Operation and Maintenance Costs

  • Disinfection chemical supply - Chemicals will be required to dose disinfectants at target concentrations.
  • Coagulant chemical supply (optional) - If turbidity removal is required, chemicals will be required to achieve coagulation/removal.
  • Utilities - Power supply for pumps, on-site generators, or UV system.
  • Labor (for operation and maintenance) - Location and capacity of plant; facility requirements; PPE.
  • Equipment maintenance (e.g., pumps, UV lamps) - Regular maintenance of equipment per manufacturer specifications.

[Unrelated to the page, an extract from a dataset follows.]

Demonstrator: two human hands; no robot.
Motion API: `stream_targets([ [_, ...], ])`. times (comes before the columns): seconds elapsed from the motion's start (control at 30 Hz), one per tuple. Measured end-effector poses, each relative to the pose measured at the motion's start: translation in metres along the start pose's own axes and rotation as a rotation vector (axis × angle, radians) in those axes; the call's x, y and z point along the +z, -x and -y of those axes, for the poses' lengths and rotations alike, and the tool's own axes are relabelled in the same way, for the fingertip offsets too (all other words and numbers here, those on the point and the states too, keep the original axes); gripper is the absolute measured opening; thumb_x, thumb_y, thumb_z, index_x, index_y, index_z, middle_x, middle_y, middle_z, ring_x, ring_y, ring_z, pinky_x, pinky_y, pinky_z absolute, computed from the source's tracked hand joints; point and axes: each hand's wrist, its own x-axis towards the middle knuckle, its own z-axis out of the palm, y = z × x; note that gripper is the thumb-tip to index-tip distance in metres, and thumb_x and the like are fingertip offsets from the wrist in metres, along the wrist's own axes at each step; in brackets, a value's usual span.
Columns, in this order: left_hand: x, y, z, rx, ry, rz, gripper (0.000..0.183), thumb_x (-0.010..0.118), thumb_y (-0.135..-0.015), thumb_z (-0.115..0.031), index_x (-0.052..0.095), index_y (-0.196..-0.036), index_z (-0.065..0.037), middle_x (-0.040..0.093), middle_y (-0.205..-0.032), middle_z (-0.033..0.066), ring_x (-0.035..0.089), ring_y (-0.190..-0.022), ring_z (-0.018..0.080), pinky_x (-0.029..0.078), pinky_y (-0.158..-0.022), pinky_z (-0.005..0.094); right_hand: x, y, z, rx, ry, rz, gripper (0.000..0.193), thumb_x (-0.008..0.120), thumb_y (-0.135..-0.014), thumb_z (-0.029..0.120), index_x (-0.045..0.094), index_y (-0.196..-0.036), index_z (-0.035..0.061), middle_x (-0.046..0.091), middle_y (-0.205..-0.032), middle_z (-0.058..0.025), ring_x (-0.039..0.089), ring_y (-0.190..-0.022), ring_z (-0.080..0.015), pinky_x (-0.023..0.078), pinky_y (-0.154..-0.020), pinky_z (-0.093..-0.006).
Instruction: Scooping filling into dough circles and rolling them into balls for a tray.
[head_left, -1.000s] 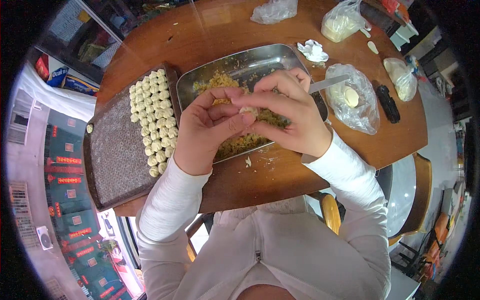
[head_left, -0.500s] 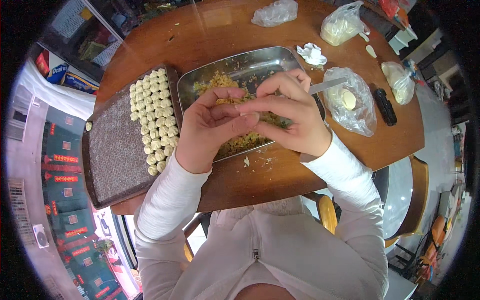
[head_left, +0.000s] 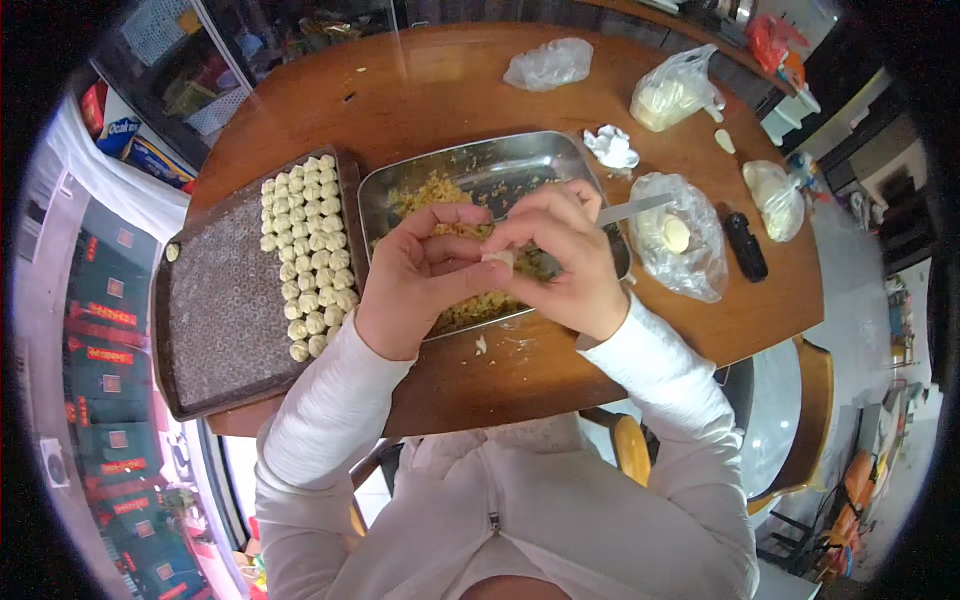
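Both my hands meet over the near part of a metal tray (head_left: 475,150) holding yellowish crumbly filling (head_left: 435,195). My left hand (head_left: 415,285) is cupped, its thumb and fingers closed round a small pale piece of dough (head_left: 499,259). From the other side, my right hand (head_left: 570,260) pinches the same dough at its edge. Most of the dough is hidden by my fingers. A flat metal blade (head_left: 637,208) juts out past my right hand over the tray's right rim; whether that hand holds it I cannot tell.
Left stands a dark baking tray (head_left: 215,310) with rows of small pleated buns (head_left: 310,240). On the right lie a clear plastic bag with a dough disc (head_left: 676,236), a black object (head_left: 745,246), crumpled white tissue (head_left: 611,148) and several tied bags (head_left: 672,90).
The whole view has shifted, so the table's things sit lower in it. My fingertips have parted slightly, and the pale dough between them now shows.
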Motion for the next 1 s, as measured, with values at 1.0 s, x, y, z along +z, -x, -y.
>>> stream_targets([
  [1.0, -0.008, -0.005, 0.009, 0.007, 0.134, 0.071, 0.052, 0.076, -0.077, 0.004, 0.051, -0.121, -0.002, 0.071, -0.095, 0.0135, 0.069, -0.089, 0.0175, 0.056, -0.08, 0.0274, -0.001, 0.0, -0.002, -0.016, 0.039, 0.035, 0.038, 0.079, -0.065, 0.013, 0.071, -0.102, 0.0169, 0.057, -0.093, -0.0013, 0.054, -0.09, -0.019, 0.028, -0.09, -0.0369],
])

The list above highlights those cost dependencies specific to disinfection technologies. Click here for a general discussion on costing which includes definitions and repetitive costs for remediation technologies. A project-specific cost estimate can be obtained using an integrated cost-estimating application such as RACER® or consulting with a subject matter expert.

Duration

Disinfection is an ongoing and continuous process. It is required as long as the source water is being supplied for beneficial reuse.

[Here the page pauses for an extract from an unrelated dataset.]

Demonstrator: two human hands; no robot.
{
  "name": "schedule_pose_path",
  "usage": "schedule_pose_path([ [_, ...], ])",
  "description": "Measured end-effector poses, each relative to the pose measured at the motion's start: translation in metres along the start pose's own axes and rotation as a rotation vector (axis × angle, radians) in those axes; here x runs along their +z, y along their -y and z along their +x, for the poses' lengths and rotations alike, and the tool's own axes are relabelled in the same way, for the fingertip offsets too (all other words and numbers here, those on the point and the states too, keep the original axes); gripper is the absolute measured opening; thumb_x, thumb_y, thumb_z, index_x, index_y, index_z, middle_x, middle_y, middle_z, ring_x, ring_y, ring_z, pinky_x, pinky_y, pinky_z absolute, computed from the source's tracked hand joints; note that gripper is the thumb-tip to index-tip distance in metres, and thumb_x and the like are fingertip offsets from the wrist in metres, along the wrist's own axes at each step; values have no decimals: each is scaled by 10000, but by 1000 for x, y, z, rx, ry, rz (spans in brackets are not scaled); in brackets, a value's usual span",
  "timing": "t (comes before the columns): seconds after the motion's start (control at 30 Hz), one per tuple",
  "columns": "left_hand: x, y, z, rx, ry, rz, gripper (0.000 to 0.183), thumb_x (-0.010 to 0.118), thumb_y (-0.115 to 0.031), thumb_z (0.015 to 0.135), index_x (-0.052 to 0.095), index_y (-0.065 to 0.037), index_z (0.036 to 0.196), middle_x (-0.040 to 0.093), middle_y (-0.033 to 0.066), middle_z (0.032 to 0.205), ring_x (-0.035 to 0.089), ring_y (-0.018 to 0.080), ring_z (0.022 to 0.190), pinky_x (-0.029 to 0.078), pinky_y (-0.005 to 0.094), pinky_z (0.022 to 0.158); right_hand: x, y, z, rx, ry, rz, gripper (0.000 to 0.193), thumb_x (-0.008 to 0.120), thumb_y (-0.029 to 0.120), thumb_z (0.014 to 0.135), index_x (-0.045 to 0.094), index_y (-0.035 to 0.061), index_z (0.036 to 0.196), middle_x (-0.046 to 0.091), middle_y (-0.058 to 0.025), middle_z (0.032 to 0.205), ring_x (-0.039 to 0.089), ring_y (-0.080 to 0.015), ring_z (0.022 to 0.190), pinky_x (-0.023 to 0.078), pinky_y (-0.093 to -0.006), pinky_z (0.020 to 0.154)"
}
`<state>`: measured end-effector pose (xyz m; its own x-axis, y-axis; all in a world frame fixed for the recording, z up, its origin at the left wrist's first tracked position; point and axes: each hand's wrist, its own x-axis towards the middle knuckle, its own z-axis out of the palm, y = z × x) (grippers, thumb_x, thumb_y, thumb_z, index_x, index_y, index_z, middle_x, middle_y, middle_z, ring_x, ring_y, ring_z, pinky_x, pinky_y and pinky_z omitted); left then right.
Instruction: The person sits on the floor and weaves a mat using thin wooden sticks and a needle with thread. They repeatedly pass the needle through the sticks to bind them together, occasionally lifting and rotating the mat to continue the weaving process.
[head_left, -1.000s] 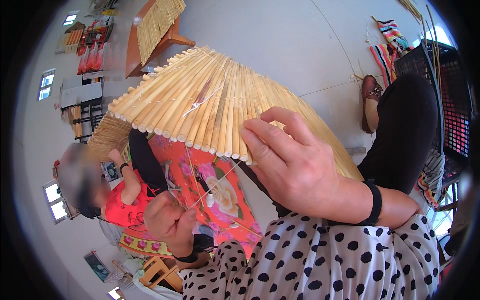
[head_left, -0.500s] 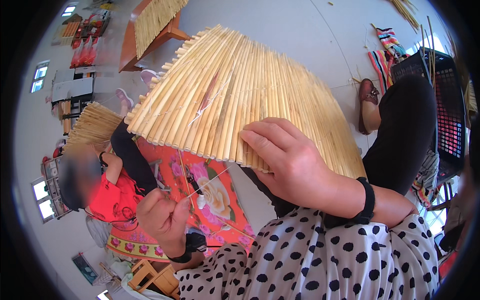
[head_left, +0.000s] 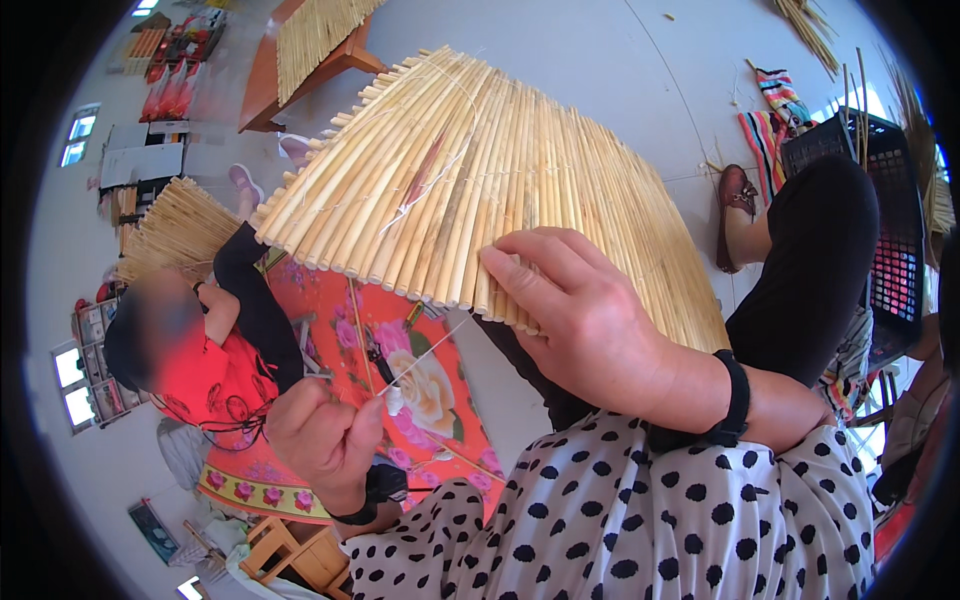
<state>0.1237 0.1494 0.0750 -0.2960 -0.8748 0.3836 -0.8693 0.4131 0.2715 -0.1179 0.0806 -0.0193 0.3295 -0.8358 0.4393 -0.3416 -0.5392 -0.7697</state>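
A mat of pale reed sticks (head_left: 500, 170), tied side by side with thread, spreads out in front of me. My right hand (head_left: 580, 300) grips its near edge, thumb on top and the other fingers partly hidden beneath. Lower left, my left hand (head_left: 325, 435) is closed in a pinch on a thin white string (head_left: 430, 352). The string runs taut from those fingertips up to the mat's near edge. Loose white thread (head_left: 405, 208) lies across the sticks at the mat's left part.
A red flowered cloth (head_left: 350, 330) lies below to the left, where a co-worker in a red top (head_left: 215, 365) sits near another reed mat (head_left: 180, 230). A wooden table (head_left: 265, 85) bears more matting. At right stands a black plastic crate (head_left: 895, 230); a small wooden stool (head_left: 290, 550) is lower left.
My left hand has shifted slightly left and down, the string still stretched to the mat. My right hand keeps its hold, and the mat has barely moved.
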Motion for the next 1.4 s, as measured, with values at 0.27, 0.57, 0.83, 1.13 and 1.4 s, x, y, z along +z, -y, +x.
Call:
schedule_pose_path([
  [0.27,-5,-10,21,132,-62,37,346,816,-89,643,477,-78,572,327,43,572,355,214,449,239,339,426,-17,11,11,-58,-8,-65,455,642,-92,693,633,-80,1147,656,-232,1096,665,-367,946,548,-373,813],
  [0.57,21,-17,67,237,-119,-104,400,798,-105,724,433,-51,568,317,59,573,351,230,446,253,357,425,-73,0,12,187,54,25,419,642,-31,732,647,-65,1150,676,-219,1119,702,-305,890,548,-321,788],
  [0.83,61,-2,71,25,-51,-386,321,752,-73,798,487,-32,622,363,55,572,353,184,472,280,320,449,-85,-15,12,286,77,30,334,707,-17,736,652,-90,1058,648,-126,908,596,-124,800,479,-260,713],
  [1.13,77,-20,74,-243,-240,-1200,224,498,-55,985,493,36,1189,501,22,787,464,78,671,403,214,652,-101,-31,14,302,46,-83,241,701,0,734,665,-67,963,627,-82,797,541,-117,721,448,-267,679],
  [1.4,111,-39,85,-109,-153,-1153,80,612,43,894,566,-3,941,575,46,872,564,97,740,463,244,680,-108,-35,9,368,17,-86,329,713,20,715,649,-77,1023,657,-160,854,599,-149,708,484,-273,652],
])
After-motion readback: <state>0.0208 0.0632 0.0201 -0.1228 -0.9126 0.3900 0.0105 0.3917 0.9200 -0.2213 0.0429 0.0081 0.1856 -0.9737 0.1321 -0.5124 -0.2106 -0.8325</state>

Implementability Considerations

  • Chlorine can promote the formation of halogenated DBPs, which have adverse health effects at high levels in drinking water.
  • Other byproducts such as N-nitrosodimethylamine with chloramination, chlorite/chlorate with chlorine dioxide, and bromate with ozone may be formed in the treated water and can have adverse health effects at high levels in drinking water.
  • Residual levels of disinfection do not form in ozone and ultraviolet systems.
  • Ozone or ultraviolet treatment can be used if pathogens are resistant to chlorine (such as Cryptosporidium).
  • Proper PPE and health and safety measures must be followed for storage and handling of chemical oxidants (EPA, 2016b).

Resources

AEPA. Alternative Disinfectants and Oxidants Guidance Manual (1999)
Provides technical data and engineering information on disinfectants other than chlorine.

EPA. Ultraviolet Disinfection Guidance Manual (2006)
Provides technology background information on UV light, microbial response to UV light, and UV reactors.

EPA. Comprehensive Surface Water Treatment Rules Quick Reference Guide: Systems Using Conventional or Direct Filtration (2010)
Provides guidance on turbidity removal via filtration processes.

EPA. National Primary Drinking Water Regulations: Microorganisms (2016a)
A table of microorganisms, treatment goals, potential health effects, and sources of contamination.

EPA. Drinking Water Treatability Database (2016b)
Presents technology information on the control of contaminants in drinking water.

Song, K., Mohseni, M., and F. Taghipour. Application of Ultraviolet Light-Emitting Diodes (UV-LEDs) for Water Disinfection: A Review. Water Resources 94: 341-349. (2016)
Reviews the use of UV-LED compared to traditional UV mercury lamps.